* [Problem to work on] Repeat verbatim, and only, the lines of the data below, beginning at the line that contains "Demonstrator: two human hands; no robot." and stopping after the line that contains "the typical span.".

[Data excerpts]
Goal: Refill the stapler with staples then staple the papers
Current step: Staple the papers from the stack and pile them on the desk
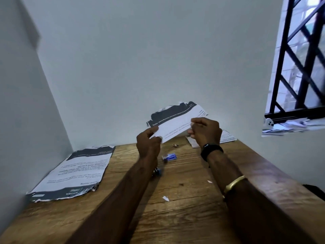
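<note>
Both hands, left [149,138] and right [204,131], pinch a sheet of paper [177,120] above the tabletop [184,199]; the staple box [169,157] lies below, stapler unidentifiable; ragged edges may misalign, spoiling the staple

A: What is worn on the arms?
B: Both forearms are bare, no sleeves showing. A black watch [211,150] with a wide black strap sits just behind the right hand [205,130].
A: Anything else?
B: A plain gold bangle [233,184] farther up that forearm. Left hand [148,143] and wrist carry nothing.
</note>
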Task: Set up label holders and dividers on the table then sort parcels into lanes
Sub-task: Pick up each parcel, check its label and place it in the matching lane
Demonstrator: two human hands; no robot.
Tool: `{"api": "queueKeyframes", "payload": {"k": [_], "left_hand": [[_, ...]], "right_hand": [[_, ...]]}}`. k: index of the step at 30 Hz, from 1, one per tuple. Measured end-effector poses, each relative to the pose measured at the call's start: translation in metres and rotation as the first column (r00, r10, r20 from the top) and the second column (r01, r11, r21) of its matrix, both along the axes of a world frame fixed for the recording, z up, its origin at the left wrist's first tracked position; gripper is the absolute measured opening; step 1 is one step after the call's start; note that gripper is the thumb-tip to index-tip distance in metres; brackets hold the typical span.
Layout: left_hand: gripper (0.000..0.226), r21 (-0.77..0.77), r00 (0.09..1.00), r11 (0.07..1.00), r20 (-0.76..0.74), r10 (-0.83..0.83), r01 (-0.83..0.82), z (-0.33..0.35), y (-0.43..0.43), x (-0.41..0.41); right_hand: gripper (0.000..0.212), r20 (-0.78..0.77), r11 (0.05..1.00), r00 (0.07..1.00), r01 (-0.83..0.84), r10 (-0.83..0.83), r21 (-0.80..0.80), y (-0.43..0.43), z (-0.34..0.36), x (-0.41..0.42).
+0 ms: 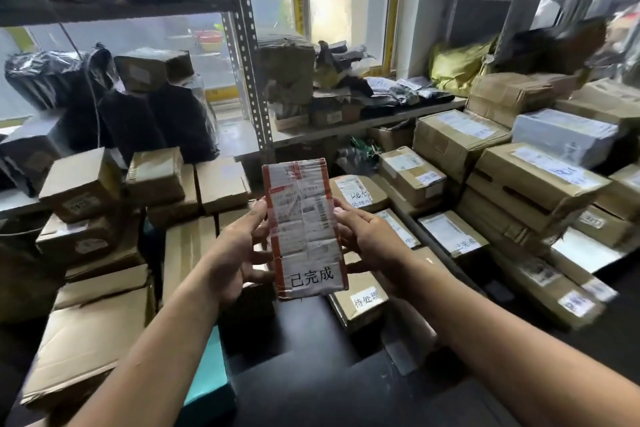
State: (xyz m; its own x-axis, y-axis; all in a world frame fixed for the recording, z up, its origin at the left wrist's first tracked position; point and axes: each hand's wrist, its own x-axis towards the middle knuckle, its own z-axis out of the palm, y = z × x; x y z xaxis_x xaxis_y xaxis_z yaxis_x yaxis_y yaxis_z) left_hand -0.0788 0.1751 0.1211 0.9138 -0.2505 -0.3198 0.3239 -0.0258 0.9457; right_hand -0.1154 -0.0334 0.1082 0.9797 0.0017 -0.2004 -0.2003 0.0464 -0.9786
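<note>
Held one narrow parcel (304, 229) upright between two hands, label side toward the face, most likely to read the printed label and the handwritten slip at its lower end before picking a lane; gripped its left edge with the left hand (239, 253), fingers curled round it; gripped its right edge with the right hand (372, 246), fingers wrapped behind; held it clear of the dark surface (311, 340) under the wrists, touching nothing else.

Counted three slip-marked boxes lying flat near the right hand, slips up, apparently to be read from above and perhaps to mark lanes: a near box (367, 302) just under the right wrist; a far box (360, 196) just past the right fingertips; an outer box (453, 232) outside the right hand, seemingly carrying the same slip as the parcel; suspected a fourth farther out, slip too blurred to confirm.

Saw stacked plain cartons (83, 184) outside the left hand, too many and too blurred to count; could not make out any label holder or divider; judged sorting under way, this parcel not yet placed.
</note>
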Motion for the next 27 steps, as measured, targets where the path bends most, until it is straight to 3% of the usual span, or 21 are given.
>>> {"api": "queueKeyframes", "payload": {"k": [5,10,16,21,27], "left_hand": [[0.040,0.000,0.999,0.999,-0.035,0.032,-0.032,-0.007,-0.079,0.022],[0.043,-0.006,0.990,0.998,-0.120,0.069,-0.070,-0.021,-0.182,0.041],[0.041,-0.075,0.967,0.994,-0.247,0.059,-0.080,-0.041,-0.296,0.048],[0.038,-0.124,0.931,0.987,-0.361,0.049,-0.100,-0.061,-0.359,0.043],[0.042,-0.078,0.899,0.992,-0.434,0.052,-0.095,-0.083,-0.395,0.041]], "right_hand": [[0.030,-0.028,0.999,0.999,0.022,-0.021,0.037,-0.075,-0.007,0.021],[0.030,-0.097,0.997,0.993,0.069,-0.073,-0.046,-0.170,-0.018,0.053],[0.052,-0.190,0.986,0.976,0.076,-0.104,-0.151,-0.276,-0.029,0.080],[0.054,-0.265,0.971,0.958,0.047,-0.110,-0.233,-0.328,-0.046,0.085],[0.050,-0.321,0.965,0.945,-0.023,-0.064,-0.261,-0.347,-0.068,0.085]]}}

* [Written reply]
Demonstrator: two human hands; no robot.
Tool: `{"api": "queueKeyframes", "payload": {"k": [_], "left_hand": [[_, ...]], "right_hand": [[_, ...]]}}`. k: index of the step at 30 Hz, from 1, one per tuple. Measured end-effector poses, each relative to the pose measured at the call's start: translation in metres and rotation as the first column (r00, r10, r20 from the top) and the second column (r01, r11, r21) of its matrix, both along the axes of a world frame fixed for the recording, z up, its origin at the left wrist's first tracked position; gripper is the absolute measured opening; step 1 is one step after the call's start; note that gripper is the thumb-tip to index-tip distance in metres; brackets hold the typical span.

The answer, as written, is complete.